I recently did run into an forum where guy was testing difference with 4 cards and there was pretty big improvement with PCIE3 over 2 with higher resolutions. But so far can’t confirm that at least when testing with 1 GPU only.
So that is all for now, as soon as I get titan to 2nd config will do another round of tests just to see how much performance hit I have with cards in config 1 compared to config 2.
And yes I do wanna use them to maximum, paying premium price for all components to have sub performance at the end is not cool at all :frowning:


#17

Im not surprised the pci generation makes no difference, remember thats just affecting the bandwidth when sending data to or from the card. Seeing as most apps will send the data to the card pretty fast anyway, the card will run these tests entirely self contained, very little data will be sent back and forth between the cpu and gpu.

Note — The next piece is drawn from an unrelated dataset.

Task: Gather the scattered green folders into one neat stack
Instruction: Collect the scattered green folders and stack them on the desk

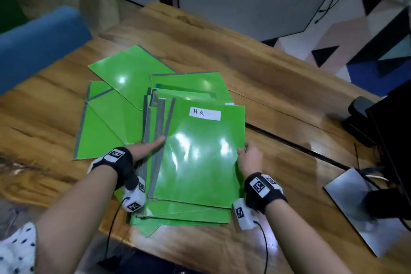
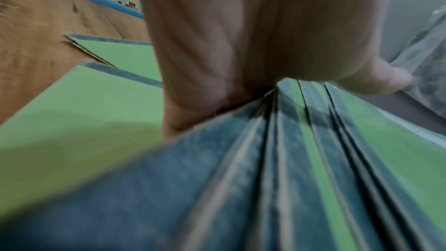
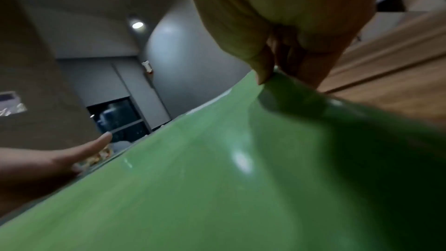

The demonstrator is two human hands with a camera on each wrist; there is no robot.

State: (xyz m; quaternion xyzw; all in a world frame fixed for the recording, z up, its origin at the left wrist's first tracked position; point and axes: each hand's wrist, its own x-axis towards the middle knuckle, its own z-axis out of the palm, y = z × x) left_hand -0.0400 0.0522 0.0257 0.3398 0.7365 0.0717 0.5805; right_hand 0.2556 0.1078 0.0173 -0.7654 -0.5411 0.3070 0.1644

If you like, you can practically think of the pcie gen as a bottle neck for loading times, only making a second or two difference at the start of a test


#18

That does make a sense.
But it still leaves the question why does my Titan or all of them performing a lot slower then most online test I saw, and also slower then when I get one of them into this other comp :slight_smile:


#19

That, I have no idea.

All I could suggest is different driver versions, different software versions, different driver settings, something else taking away GPU time (windows aero interface, bitcoin mining trojan…) or something else lagging out the load times such as missing motherboard drivers (often dont show up in hardware manager, run the motherboard driver install disc to be sure)


#20

performance difference can vary for lots of reasons. Benchmark app versions - gpu driver versions - hardware bios versions etc etc…

Also not all GPU’s are equal. Often times vendors give cherry picked hardware to reviewers, that are more stable or are OCed, what not. It’s show off business after all.

Your own test scenes can also not be a healthy measure, if they were created and tested with older versions of your renderer, on hardware with older drivers. Scenes created with older Octane renderer versions, render slower with version 2.0 for example.

Another thing, AFAIK there are mainboards that support 4 PCI-E X16 lanes, but none of them support all of them at those speeds at the same time.